Oh boy. Here we are. I’m currently writing this with just a few hours left of 2018.

To be honest, I had a hard time mustering up the motivation to write.  Partly because 2018 was so emotionally and physically exhausting, partly because it was filled with a lot of darkness, and partly because writing about it means that I have to relive some aspects of my year that are hard to talk about.

This isn’t a post where I tell you that about how I made a mind-blowing amount of money, that I got engaged to my best friend (still single as a pringle), or that I climbed Machu Picchu and discovered myself.  While no physical mountains were climbed this year, I arguably climbed the hardest personal mountain I’ve ever faced.  My successes this year aren’t going to be measured by material things or trophies sitting on a shelf. My successes stem from the lowest of lows and a transformation you can’t see on the outside.  My year was spent for the most part, being silent about my true struggles, and I’m finally in a place where I feel okay talking about it.

My greatest success this year is surviving the hardest year of my life thus far.


Behind the social media curtain, I endured chronic illness—both mentally and physically. After 23 years of being on topical and oral steroids for eczema, I finally took the step to heal myself naturally and stopped taking steroids. This unleashed a condition called Topical Steroid Withdrawal or TSW. My skin felt like it was on fire, my face and body was covered in rashes, I itched 24/7, and I could barely look at myself in the mirror. My skin was so dry, covered in open wounds, and it was painful to move my body at times that even showering became excruciating. I lost the ability to exercise because sweating was too painful, and I started to lose my sense of self worth. Looking at myself was incredibly difficult as I felt so ugly…so unworthy…and so depressed about my skin.  I felt so hopeless and so lonely. Severe eczema and topical steroid withdrawal isn’t just dry skin or something you can fix on the outside.  It’s a full body condition with itching so bad it feels like it’s erupting from the inside. No one really knew the extent of how bad my eczema was because I always covered my body, but behind those pretty pictures you see on my feed, was a woman who was hurting. Physically and mentally.

(I will be writing a separate blog post on healing my eczema and how I’m holistically healing my body, but for now, I’ll spare the specifics of the details).

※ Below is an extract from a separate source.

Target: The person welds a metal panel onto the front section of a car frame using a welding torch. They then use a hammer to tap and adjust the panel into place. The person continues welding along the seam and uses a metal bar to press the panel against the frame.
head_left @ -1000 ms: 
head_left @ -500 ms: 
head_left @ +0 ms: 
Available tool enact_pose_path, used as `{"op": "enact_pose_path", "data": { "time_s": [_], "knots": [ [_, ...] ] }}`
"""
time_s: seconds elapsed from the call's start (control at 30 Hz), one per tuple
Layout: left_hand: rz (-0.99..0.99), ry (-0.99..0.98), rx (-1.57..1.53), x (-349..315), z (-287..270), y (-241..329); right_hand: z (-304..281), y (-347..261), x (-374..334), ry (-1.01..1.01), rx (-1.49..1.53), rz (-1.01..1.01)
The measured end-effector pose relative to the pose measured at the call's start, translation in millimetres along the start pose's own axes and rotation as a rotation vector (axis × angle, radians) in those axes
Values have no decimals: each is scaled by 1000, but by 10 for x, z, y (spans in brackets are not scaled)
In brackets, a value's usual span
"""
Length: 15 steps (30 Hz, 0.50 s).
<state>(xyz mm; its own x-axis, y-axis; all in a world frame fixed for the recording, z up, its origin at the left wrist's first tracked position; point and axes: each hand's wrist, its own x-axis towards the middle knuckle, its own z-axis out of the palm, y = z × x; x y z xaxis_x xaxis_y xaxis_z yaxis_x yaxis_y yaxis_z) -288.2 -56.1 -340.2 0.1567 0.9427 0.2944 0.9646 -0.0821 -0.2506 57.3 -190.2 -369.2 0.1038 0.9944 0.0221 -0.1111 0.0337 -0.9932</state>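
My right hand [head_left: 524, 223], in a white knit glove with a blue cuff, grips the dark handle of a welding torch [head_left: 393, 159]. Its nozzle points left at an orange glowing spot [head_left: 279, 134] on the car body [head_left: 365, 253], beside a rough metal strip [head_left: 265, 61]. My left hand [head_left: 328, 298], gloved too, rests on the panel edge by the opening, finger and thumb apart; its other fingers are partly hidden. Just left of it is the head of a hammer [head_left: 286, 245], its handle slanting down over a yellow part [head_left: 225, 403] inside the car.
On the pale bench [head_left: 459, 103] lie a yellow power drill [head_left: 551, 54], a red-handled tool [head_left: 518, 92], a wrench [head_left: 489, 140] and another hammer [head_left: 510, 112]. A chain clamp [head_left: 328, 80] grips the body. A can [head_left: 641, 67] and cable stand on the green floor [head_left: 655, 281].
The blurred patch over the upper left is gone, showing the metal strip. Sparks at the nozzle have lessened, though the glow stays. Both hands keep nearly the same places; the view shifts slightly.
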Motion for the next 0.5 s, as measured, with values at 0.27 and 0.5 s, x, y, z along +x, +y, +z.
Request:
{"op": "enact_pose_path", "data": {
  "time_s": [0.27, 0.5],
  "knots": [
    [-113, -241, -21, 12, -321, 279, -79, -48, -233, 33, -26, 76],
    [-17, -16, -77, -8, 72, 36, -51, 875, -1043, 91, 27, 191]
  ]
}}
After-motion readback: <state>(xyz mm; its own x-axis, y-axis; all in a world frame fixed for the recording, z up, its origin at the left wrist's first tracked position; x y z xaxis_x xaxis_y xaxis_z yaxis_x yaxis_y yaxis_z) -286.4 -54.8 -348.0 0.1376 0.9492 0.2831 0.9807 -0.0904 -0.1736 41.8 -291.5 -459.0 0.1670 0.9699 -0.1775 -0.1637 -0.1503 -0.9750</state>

While my physical skin and body was in torment, mentally, I was in the darkest place I’ve ever been. For the first six months of 2018, I was still living in NYC and teaching at an extremely rigorous charter school.  While I was going through the thick of my physical symptoms, it was also the thick of winter, which is already a challenge in itself.  Even though I was in such physical pain every day, I still had to show up and be a teacher for 95+ students a day.  I did my best to put a smile on my face, but the reality was that the stress of being a teacher (a job where you are literally ON all day), PLUS going through topical steroid withdrawal, was the hardest thing I’ve ever experienced. All I wanted to do was hide and not be seen by the world, move back home, and heal in the comfort of my home.  I experienced depression and anxiety due to my physical condition. My anxiety stemmed from never knowing when a scratch attack would hit me and when it did, I couldn’t hide it. The sadness, the pain, and the loneliness felt unbearable at times. I contemplated quitting my job before the school year ended and moving home to prioritize my health…but I kept pushing myself to take it day by day because I couldn’t bear the thought of leaving my kids and school community mid-year. The first six months of 2018 felt like the slowest six months as I kept counting down the days until I could be back home in California and focus on my healing. And by the grace of God, the support of close friends and family…I somehow made it. I look back and truly thank God for getting me through the hardest months of my life.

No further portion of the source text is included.